Phlebitis & Thrombophlebitis Dallas, TX

Thrombophlebitis Treatment Dallas TX | Fort Worth TX

Red streaks and swelling along the inner thigh demonstrating phlebitis (inflammation) along the course of the right great saphenous vein.

Phlebitis literally means inflammation in a vein.  Most often the term is applied to the redness and tenderness of the skin and soft tissue associated with a blood clot in a superficial vein, usually in the leg.  A common cause of phlebitis in the hand or arm is an IV catheter in hospitalized or surgical patients.  In the legs, phlebitis commonly occurs spontaneously due to a blood clot in a superficial vein, termed thrombophlebitis.  Patients with chronic venous disease and varicose veins are especially prone to this problem because the dilated varicose veins have sluggish or stagnant flow, making it more likely for the blood to clot.  Prolonged bed rest, immobilization, pregnancy, obesity, and injury are common causes of thrombophlebitis.  Inherited (genetic) disorders that raise the risk of blood clots is also a cause of thrombophlebitis.  In and of itself, superficial thrombophlebitis is usually not dangerous, but numerous studies have demonstrated deep vein blood clots sometimes associated with superficial thrombophlebitis.  Deep vein blood clots, or deep vein thrombosis (DVT) is a dangerous condition because the blood clots in these deep veins can dislodge and travel to the heart and lungs.  In the lungs, these clots are termed pulmonary emboli, a serious and possibly fatal condition. In fact, about 50,000 Americans die of blood clots traveling from the extremities to the lungs each year.  Diagnosis of acute deep vein thrombosis usually requires urgent treatment with blood thinning agents (anticoagulants) to prevents extension of the clot and the risk of the clot traveling in the circulation.

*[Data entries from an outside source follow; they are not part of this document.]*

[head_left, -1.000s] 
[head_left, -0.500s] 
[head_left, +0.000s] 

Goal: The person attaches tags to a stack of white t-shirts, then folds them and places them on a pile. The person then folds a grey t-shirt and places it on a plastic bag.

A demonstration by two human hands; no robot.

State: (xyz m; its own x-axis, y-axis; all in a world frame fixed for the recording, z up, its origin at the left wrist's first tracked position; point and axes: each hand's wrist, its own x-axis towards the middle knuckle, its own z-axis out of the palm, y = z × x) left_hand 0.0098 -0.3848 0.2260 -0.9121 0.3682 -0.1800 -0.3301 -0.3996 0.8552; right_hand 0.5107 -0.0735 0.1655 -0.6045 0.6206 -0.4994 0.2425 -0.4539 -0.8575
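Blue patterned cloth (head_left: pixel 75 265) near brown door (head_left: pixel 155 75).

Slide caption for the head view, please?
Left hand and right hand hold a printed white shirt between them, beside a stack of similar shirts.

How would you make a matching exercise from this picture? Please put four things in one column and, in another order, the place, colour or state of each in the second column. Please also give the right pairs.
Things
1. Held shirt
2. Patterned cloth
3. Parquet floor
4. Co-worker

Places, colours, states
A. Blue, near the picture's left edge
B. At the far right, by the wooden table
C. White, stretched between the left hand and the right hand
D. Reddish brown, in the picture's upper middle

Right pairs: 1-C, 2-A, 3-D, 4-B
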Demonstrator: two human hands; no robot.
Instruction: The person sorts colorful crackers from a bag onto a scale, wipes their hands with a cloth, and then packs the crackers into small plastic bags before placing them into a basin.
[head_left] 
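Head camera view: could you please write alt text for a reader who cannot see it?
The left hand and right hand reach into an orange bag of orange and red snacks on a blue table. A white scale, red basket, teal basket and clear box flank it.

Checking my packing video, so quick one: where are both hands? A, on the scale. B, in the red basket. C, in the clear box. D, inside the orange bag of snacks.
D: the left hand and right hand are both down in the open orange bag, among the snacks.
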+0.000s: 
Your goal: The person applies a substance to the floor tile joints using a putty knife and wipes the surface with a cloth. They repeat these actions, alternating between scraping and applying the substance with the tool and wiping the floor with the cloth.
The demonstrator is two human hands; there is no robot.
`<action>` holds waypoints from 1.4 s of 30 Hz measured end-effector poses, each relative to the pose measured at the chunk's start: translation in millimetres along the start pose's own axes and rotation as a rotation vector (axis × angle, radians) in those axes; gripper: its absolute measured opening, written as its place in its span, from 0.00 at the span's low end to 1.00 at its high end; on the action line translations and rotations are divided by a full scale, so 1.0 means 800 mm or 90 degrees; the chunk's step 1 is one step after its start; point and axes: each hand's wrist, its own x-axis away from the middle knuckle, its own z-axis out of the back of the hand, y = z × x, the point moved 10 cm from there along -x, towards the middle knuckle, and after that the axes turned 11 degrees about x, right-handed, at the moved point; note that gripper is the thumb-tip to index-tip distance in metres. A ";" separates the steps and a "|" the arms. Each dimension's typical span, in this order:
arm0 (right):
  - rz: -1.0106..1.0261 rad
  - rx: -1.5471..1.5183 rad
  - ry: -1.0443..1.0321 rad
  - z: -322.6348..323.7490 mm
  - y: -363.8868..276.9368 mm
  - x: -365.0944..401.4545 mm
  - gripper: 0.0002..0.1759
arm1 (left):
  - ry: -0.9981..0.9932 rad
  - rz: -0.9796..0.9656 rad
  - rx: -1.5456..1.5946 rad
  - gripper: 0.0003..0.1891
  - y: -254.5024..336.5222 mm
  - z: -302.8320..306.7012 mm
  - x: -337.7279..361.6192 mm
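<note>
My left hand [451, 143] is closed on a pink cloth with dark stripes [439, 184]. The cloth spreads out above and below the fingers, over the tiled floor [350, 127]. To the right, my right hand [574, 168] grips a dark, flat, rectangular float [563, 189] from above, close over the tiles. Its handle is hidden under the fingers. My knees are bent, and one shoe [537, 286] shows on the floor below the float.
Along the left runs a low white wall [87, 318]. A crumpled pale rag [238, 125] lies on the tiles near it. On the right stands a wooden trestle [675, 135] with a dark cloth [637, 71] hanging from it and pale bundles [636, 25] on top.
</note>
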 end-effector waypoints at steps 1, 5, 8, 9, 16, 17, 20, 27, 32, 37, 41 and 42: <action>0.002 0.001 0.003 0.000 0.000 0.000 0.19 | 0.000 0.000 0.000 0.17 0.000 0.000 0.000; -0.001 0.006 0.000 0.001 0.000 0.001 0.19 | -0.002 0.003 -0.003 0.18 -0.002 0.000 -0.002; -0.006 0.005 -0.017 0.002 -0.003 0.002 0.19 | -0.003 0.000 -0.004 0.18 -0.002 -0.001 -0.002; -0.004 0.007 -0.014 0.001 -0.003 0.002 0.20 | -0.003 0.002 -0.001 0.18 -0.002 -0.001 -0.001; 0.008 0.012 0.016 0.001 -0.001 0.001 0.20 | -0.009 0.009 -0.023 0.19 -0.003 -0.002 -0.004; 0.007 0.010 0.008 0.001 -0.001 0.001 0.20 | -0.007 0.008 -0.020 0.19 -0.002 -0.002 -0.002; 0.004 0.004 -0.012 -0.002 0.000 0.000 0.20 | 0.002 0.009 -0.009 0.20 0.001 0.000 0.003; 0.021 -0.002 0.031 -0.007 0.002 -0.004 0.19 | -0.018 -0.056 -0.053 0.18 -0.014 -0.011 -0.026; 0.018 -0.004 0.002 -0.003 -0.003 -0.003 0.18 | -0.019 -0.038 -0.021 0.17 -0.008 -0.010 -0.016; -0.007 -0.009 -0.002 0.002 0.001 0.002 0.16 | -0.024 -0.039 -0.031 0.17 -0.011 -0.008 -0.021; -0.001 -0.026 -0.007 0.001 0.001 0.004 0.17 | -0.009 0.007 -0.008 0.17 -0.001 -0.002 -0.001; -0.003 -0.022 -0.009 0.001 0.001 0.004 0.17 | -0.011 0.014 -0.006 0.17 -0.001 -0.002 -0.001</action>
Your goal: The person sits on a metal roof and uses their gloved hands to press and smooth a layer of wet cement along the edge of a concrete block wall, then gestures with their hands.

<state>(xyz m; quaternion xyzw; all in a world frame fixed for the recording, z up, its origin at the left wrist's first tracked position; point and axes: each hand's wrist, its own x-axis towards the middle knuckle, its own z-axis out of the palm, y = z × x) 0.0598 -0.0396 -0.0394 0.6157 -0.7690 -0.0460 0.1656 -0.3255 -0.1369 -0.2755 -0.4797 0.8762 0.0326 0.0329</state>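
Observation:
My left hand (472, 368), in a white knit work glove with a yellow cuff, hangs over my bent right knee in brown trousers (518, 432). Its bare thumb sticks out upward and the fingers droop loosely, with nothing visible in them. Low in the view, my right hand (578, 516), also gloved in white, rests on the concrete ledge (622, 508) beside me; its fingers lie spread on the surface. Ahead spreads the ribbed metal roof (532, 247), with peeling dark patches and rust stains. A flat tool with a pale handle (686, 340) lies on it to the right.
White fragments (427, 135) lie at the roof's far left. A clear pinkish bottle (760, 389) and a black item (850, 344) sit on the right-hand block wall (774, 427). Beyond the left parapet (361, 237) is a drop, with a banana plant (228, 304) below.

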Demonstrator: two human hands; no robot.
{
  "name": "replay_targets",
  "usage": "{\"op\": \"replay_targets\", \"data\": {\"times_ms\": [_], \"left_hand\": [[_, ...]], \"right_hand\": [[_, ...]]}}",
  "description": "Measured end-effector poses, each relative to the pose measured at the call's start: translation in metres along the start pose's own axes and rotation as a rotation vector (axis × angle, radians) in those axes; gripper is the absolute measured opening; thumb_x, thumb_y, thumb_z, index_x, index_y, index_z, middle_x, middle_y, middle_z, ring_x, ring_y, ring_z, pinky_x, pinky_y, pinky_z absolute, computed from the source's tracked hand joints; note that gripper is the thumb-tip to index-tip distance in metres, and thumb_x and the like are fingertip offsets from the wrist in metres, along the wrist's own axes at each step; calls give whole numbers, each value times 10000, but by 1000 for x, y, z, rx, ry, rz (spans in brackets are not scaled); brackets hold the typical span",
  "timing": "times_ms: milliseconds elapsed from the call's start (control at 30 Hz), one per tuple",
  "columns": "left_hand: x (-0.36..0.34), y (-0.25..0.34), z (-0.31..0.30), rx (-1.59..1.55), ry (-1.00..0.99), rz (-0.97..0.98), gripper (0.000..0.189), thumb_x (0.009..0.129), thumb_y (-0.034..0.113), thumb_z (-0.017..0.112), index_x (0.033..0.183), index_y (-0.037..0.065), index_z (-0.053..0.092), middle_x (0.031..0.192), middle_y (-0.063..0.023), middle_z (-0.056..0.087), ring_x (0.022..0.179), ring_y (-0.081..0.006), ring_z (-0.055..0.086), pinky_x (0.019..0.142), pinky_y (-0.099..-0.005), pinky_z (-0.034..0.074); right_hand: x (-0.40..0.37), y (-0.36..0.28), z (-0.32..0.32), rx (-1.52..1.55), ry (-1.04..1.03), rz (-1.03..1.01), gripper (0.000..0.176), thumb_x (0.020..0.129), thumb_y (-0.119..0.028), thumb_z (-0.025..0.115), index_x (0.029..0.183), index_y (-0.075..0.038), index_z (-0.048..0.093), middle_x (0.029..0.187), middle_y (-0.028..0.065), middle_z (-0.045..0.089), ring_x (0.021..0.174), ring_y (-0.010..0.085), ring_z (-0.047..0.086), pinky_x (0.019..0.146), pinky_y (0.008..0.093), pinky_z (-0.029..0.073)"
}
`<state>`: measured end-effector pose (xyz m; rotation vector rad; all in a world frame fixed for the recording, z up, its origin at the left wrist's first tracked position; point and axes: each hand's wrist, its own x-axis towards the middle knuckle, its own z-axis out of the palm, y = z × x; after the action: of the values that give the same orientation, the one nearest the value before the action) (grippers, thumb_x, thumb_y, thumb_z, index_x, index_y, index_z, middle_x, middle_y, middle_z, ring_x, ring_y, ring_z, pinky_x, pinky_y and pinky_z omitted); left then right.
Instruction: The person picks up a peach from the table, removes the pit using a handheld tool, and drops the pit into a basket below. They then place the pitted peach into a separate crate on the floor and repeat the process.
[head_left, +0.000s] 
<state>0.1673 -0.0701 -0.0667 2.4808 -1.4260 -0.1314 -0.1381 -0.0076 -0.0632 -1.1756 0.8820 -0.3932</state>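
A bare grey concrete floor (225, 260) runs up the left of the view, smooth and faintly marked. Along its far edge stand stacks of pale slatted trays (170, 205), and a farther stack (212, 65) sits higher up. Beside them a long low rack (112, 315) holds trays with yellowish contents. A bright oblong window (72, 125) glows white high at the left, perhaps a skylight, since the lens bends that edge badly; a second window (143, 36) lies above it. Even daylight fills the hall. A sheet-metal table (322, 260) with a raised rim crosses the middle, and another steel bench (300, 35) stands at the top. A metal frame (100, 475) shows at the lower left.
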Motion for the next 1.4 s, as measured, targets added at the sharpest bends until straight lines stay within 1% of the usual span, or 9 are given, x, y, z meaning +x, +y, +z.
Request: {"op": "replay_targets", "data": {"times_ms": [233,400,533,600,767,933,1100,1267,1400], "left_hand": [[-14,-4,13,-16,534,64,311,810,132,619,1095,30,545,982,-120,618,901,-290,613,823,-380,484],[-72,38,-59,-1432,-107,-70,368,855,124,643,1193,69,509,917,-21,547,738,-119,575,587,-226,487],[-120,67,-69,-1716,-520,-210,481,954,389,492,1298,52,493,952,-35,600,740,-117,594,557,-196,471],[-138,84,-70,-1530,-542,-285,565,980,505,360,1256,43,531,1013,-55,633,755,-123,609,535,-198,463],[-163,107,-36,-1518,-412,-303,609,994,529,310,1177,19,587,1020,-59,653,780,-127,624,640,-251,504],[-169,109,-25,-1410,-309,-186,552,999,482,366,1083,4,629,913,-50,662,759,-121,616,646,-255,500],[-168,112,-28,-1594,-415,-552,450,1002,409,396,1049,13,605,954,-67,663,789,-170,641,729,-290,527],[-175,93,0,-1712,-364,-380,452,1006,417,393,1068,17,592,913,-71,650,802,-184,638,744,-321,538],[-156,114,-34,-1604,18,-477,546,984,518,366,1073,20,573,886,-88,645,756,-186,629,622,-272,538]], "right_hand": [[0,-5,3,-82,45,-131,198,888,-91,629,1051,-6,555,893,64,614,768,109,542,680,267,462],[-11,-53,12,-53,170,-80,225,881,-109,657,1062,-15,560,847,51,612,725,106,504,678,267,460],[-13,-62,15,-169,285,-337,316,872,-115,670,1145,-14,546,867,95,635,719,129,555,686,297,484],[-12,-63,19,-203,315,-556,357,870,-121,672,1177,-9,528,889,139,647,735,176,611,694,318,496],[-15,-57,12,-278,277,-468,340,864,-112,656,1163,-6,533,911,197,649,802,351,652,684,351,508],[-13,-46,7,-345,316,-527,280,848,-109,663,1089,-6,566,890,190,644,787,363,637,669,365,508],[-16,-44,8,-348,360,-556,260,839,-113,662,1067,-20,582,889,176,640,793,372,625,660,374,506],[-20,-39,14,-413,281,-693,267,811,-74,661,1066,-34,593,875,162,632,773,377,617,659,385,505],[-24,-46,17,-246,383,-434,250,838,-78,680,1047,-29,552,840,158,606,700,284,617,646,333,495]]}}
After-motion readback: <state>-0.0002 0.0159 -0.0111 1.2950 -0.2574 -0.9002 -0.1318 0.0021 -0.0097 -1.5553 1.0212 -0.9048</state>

Causes of Thrombophlebitis

Thrombophlebitis may be caused by extended periods of inactivity; in some cases it may be the result of staying in bed during a long hospital stay or sitting for a long-period of time on an airplane flight. An injury to a vein may also cause a blood clot to form and the following factors may also increase a person's risk for developing thrombophlebitis:

  • Varicose veins
  • Pregnancy
  • Birth control pills
  • Hormone replacement therapy
  • Smoking
  • Inherited blood-clotting disorder
  • Obesity
  • Increased age

Superficial thrombophlebitis usually occurs in people with vein reflux and varicose veins. Certain medical conditions or blood disorders may also increase the risk of blood clots and thrombophlebitis.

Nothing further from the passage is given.